Dataset entries
·····

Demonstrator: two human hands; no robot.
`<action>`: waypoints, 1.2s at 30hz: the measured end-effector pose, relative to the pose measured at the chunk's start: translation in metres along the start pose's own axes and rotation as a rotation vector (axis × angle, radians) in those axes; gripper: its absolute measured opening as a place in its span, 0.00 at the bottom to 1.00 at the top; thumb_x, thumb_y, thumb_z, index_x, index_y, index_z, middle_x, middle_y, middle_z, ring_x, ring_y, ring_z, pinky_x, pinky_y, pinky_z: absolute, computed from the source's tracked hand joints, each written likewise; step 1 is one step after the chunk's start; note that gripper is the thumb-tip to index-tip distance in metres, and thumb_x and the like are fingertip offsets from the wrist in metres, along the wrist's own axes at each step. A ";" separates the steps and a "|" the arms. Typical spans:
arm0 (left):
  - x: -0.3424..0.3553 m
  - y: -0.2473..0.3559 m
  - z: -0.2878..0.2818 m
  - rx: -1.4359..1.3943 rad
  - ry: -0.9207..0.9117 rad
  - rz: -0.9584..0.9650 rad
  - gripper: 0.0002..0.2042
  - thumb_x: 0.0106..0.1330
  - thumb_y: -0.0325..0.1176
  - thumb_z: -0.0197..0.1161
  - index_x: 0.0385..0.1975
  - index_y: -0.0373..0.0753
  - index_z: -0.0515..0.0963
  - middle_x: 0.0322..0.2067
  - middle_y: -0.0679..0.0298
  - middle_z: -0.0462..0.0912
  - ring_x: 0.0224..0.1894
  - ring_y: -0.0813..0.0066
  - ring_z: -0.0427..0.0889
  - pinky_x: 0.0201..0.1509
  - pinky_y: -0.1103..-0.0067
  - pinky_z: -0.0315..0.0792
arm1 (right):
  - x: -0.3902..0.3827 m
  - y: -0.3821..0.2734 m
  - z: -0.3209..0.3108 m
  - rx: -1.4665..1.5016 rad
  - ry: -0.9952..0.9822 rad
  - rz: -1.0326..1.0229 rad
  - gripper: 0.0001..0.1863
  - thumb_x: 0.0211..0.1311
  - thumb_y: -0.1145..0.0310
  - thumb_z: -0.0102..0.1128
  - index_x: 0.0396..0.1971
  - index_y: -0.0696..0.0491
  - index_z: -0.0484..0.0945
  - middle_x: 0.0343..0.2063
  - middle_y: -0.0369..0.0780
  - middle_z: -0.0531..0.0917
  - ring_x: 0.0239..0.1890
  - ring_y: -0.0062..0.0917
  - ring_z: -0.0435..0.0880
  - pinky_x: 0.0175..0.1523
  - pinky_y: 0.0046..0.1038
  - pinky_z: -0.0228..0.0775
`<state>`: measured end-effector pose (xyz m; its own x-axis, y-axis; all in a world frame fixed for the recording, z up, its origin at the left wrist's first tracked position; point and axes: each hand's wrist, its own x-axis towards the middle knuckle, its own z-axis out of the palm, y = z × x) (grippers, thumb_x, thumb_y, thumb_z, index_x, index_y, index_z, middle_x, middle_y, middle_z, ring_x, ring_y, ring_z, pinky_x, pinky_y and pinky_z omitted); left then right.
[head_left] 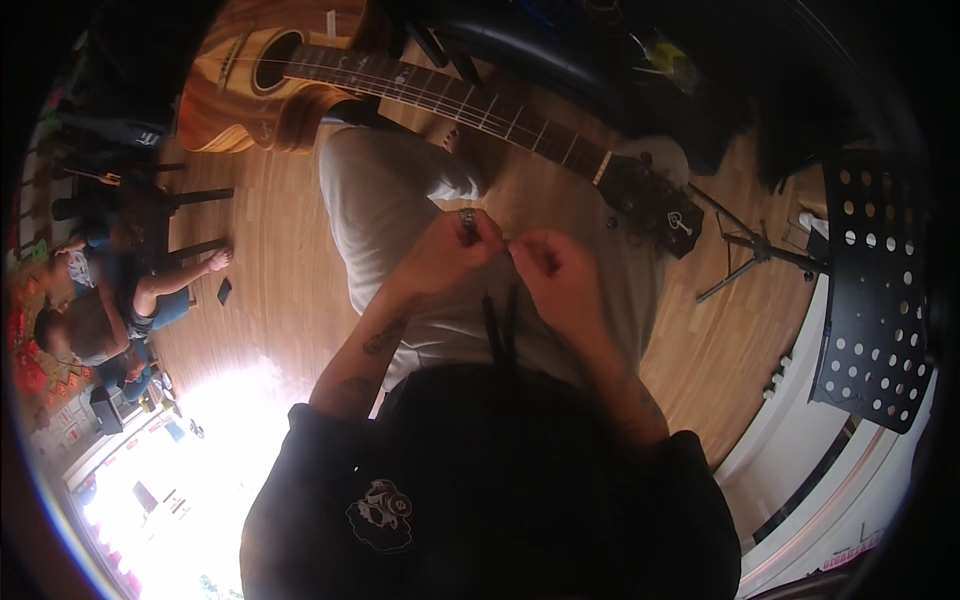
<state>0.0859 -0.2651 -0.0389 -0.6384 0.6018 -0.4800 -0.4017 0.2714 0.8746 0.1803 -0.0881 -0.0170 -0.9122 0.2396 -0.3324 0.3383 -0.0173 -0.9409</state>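
Note:
My left hand (455, 252) and my right hand (556, 275) meet fingertip to fingertip above my lap. Both are closed in a pinch, and whatever lies between the fingers is too small to make out. A ring sits on a finger of the left hand. Beyond them an acoustic guitar (222, 100) lies across the view, its wooden body at the far left. The fretted neck (450, 100) slopes down to a dark headstock (650, 208) close to my right knee. Some strings show along the neck. Grey trousers (375, 215) cover my legs beneath the hands.
A black perforated music stand (872, 300) rises at the right, with tripod legs (735, 262) beside the headstock. At the left a person (100, 320) sits near a dark chair (185, 200). A small dark phone-like object (224, 292) lies on the wooden floor (275, 230). Bright light fills the lower left.

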 end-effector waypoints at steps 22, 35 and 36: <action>-0.012 0.040 0.011 -0.767 -0.376 -0.009 0.08 0.72 0.36 0.54 0.36 0.38 0.72 0.24 0.69 0.70 0.24 0.83 0.63 0.30 0.83 0.59 | 0.005 -0.036 -0.014 0.597 -0.174 -0.019 0.04 0.69 0.76 0.59 0.40 0.59 0.80 0.34 0.35 0.85 0.36 0.11 0.80 0.42 0.15 0.71; -0.008 0.040 0.014 -0.774 -0.330 0.002 0.05 0.69 0.33 0.55 0.36 0.41 0.69 0.21 0.72 0.66 0.22 0.84 0.62 0.27 0.83 0.57 | 0.004 -0.035 -0.013 0.410 -0.121 -0.050 0.04 0.67 0.76 0.62 0.40 0.58 0.80 0.29 0.30 0.82 0.29 0.06 0.74 0.33 0.13 0.63; -0.009 0.039 0.015 -0.761 -0.328 -0.004 0.04 0.69 0.33 0.55 0.35 0.41 0.68 0.21 0.72 0.65 0.22 0.84 0.61 0.27 0.83 0.56 | 0.002 -0.034 -0.013 0.370 -0.132 -0.051 0.04 0.67 0.76 0.62 0.40 0.58 0.80 0.30 0.30 0.82 0.29 0.06 0.74 0.33 0.13 0.64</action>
<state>0.0860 -0.2494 0.0003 -0.4595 0.8222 -0.3359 -0.8134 -0.2377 0.5308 0.1696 -0.0747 0.0151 -0.9558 0.1226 -0.2671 0.2073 -0.3627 -0.9085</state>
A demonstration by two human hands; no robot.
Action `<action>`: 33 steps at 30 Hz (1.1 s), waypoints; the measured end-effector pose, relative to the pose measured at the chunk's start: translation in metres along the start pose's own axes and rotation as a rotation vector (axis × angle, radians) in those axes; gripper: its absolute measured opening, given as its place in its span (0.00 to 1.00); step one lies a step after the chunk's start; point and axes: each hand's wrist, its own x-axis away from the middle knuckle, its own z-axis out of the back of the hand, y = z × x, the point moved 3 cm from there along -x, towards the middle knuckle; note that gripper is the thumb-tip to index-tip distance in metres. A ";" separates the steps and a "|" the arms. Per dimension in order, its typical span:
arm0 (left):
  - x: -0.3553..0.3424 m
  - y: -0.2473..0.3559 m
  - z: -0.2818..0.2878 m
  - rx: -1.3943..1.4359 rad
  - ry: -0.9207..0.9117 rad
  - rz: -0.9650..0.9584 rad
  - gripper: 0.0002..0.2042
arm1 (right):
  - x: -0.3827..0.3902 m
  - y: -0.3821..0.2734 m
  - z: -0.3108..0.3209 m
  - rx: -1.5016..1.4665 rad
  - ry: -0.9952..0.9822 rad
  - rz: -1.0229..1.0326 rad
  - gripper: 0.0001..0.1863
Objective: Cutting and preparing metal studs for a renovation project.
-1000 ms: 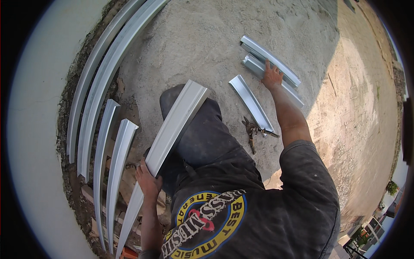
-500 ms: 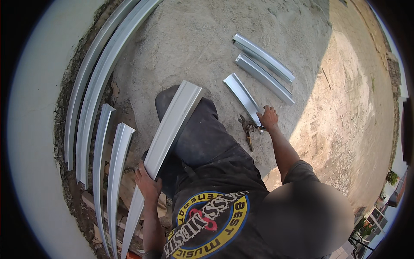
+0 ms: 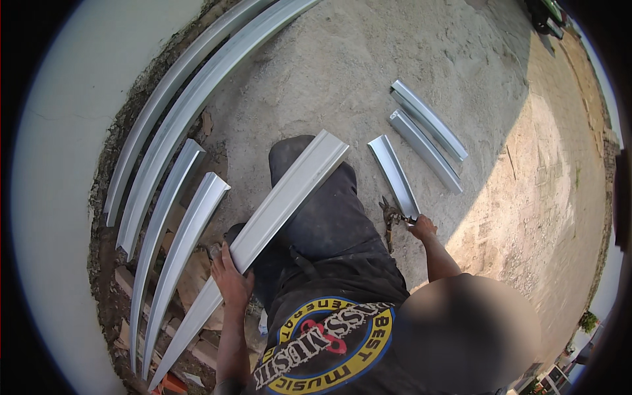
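Observation:
A long grey metal channel lies slantwise across my thigh, its far end past the knee. My left hand is closed around its edge, lower down its length. On the sandy ground at my right, tin snips with open handles lie against the near end of a short metal channel. My right hand has its fingers curled at one handle of the snips, beside that channel end; the fingertips are partly hidden.
Two more short channels lie side by side farther off to the right. Several long metal channels run along the pale wall on my left. Broken bricks and scraps lie beneath them. Sunlit paving spreads at the right.
My right hand has come down from beside the short channel onto the snips' handle. The left hand stays on the long channel. The whole view has shifted.

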 end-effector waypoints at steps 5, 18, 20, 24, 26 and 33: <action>0.005 -0.005 0.001 0.016 -0.030 0.057 0.51 | 0.004 -0.011 0.002 0.072 -0.026 0.008 0.32; 0.000 -0.016 -0.002 -0.022 -0.093 0.095 0.49 | 0.053 0.002 0.029 0.063 0.067 0.275 0.20; -0.005 -0.013 0.007 -0.039 -0.107 0.044 0.48 | 0.052 0.006 0.032 0.104 0.015 0.289 0.21; -0.025 -0.025 0.030 0.038 -0.178 -0.046 0.45 | 0.040 0.014 0.010 0.245 -0.134 0.322 0.26; -0.039 -0.025 0.045 0.243 -0.468 -0.047 0.42 | 0.044 0.006 0.008 0.172 0.003 0.337 0.28; -0.082 0.015 0.072 0.764 -1.081 0.042 0.36 | 0.006 -0.049 0.028 -0.294 0.318 0.255 0.39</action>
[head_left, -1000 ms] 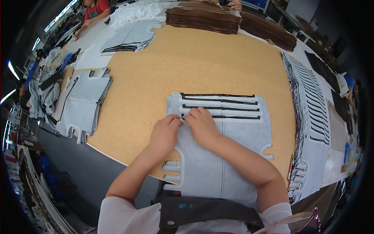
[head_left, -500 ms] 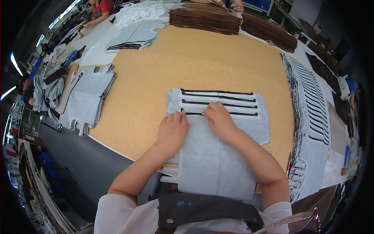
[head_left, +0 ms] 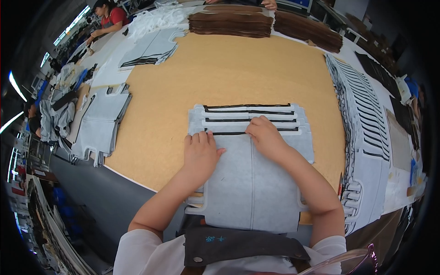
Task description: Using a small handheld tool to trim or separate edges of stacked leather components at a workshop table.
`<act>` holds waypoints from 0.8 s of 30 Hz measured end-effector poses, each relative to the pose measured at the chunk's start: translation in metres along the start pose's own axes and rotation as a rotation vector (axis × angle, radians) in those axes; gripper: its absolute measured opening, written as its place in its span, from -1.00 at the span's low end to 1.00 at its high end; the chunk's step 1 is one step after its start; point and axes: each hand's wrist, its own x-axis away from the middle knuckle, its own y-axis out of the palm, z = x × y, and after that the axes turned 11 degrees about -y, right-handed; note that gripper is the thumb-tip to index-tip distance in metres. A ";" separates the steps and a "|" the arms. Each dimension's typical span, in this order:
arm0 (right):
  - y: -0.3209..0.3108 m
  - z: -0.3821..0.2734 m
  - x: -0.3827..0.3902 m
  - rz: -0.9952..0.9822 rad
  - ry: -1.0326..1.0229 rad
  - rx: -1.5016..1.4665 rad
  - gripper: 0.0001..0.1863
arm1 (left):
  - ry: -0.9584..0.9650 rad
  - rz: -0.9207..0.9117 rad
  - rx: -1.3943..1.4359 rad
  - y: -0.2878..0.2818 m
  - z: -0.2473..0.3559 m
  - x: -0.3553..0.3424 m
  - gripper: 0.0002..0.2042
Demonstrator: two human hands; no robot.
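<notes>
Right hand [head_left: 266, 132]: fingers curled at middle of lowest black strip [head_left: 229, 133], pinching or pressing, cannot tell
Left hand [head_left: 200, 150]: flat, thumb spread, nothing gripped, fingertips at strip's left end
Strip step: looks like smoothing down; next move probably calls for even pressure rightward
Grey panel [head_left: 229, 188]: on tan table [head_left: 256, 68], near side, striped end pointing far, long axis along centre seam [head_left: 252, 183]
</notes>
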 end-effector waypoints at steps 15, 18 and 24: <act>0.012 -0.006 0.017 0.145 -0.125 0.113 -0.86 | 0.150 0.076 0.194 0.011 0.043 -0.004 -0.58; 0.010 -0.001 0.016 0.173 -0.075 0.048 -0.85 | 0.160 0.119 0.196 0.010 0.040 -0.006 -0.61; 0.004 -0.004 0.022 0.123 -0.148 0.101 -0.85 | 0.193 0.017 0.468 0.014 0.035 -0.032 -0.64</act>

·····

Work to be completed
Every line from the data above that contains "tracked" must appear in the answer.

Task result
`<action>`: waypoints, 1.2s at 30hz: the measured end-effector pose, relative to the pose measured at the chunk's start: translation in metres along the start pose's own axes and rotation as a rotation vector (axis × angle, radians) in those axes; gripper: its absolute measured opening as a place in its span, 0.00 at the bottom to 1.00 at the top; thumb_x, thumb_y, thumb_z, index_x, index_y, index_z, middle_x, middle_y, middle_z, ring_x, ring_y, ring_z, pinky_x, pinky_y, pinky_z: absolute, computed from the source's tracked hand joints, each written likewise; step 1 is one step after the chunk's start; note that gripper is the thumb-tip to index-tip distance in metres, and thumb_x and the like are fingertip offsets from the wrist in metres, along the wrist's own axes at each step. A ";" separates the steps and a "|" the arms. Typical spans:
`<state>`: measured end-effector pose (xyz m; its own x-axis, y-axis; all in a world frame fixed for the recording, z up, its origin at the left wrist's first tracked position; point and axes: each hand's wrist, its own x-axis towards the middle knuckle, its own z-axis out of the palm, y = z × x) (grippers, thumb_x, thumb_y, thumb_z, index_x, index_y, index_z, middle_x, middle_y, middle_z, ring_x, ring_y, ring_z, pinky_x, pinky_y and pinky_z omitted); left then right.

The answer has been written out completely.